Asperger's Syndrome Diagnosis
Even after studies have been made, the cause for Asperger’s Syndrome (AS) still hasn’t been discovered. Although it
does seem like it has something to do with genetics since a lot of the members of the family exhibit behaviors akin to AS. This includes
relatives who show signs of eccentricity or are odd. Research shows how it is probable that all of the disorders in line with adult autism
share the same genetic causes. Those who have AS disorders have been seen to have greater genetic bases than those with autism behavior.
In a few cases, it has been observed that there has been contact with teratogens, which are responsible for defects at birth, several weeks after
conception. Some theories also involve factors in the environment; however studies haven’t proven these yet.

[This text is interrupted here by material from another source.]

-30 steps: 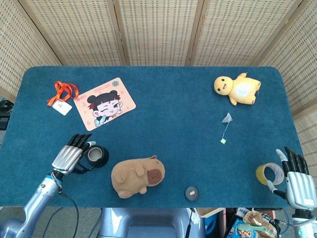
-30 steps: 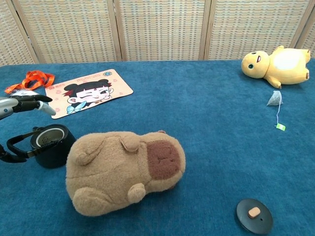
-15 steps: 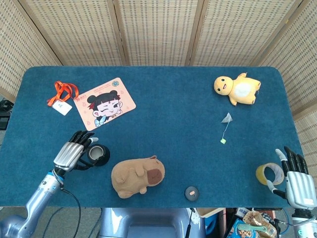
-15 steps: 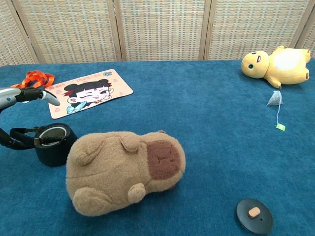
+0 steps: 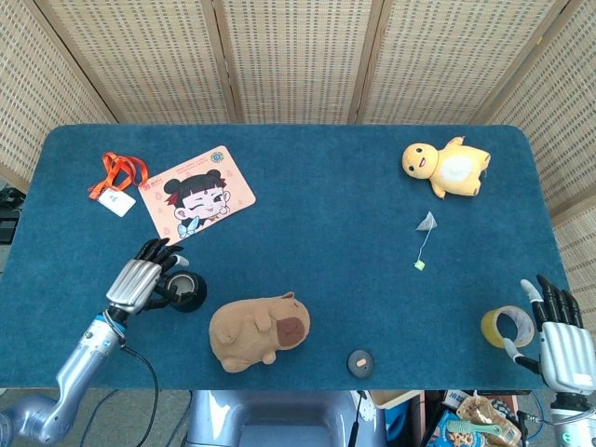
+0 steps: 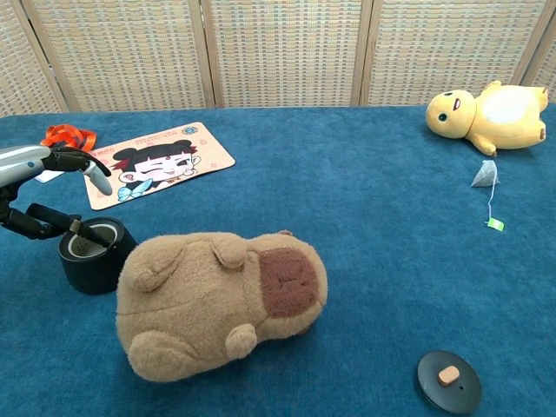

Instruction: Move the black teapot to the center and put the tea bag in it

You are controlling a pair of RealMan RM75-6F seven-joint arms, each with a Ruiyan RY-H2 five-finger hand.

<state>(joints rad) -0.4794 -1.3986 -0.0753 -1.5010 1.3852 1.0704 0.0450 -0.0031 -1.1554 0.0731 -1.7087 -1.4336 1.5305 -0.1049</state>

People suffering from AS seem to have functional parts of their brains affected. Some studies on neuroanatomy as
well as observed exposures to teratogens while the fetus is developing show that some link may exist with changes in how the brain works. This
involves the neural circuitries responsible for how a person thinks or acts.
A study has demonstrated that people who have AS have neural systems that have exhibited delay in the development
of their ability to imitate. There have also been some studies for abnormal imitative abilities due to activation progressions in the cortex.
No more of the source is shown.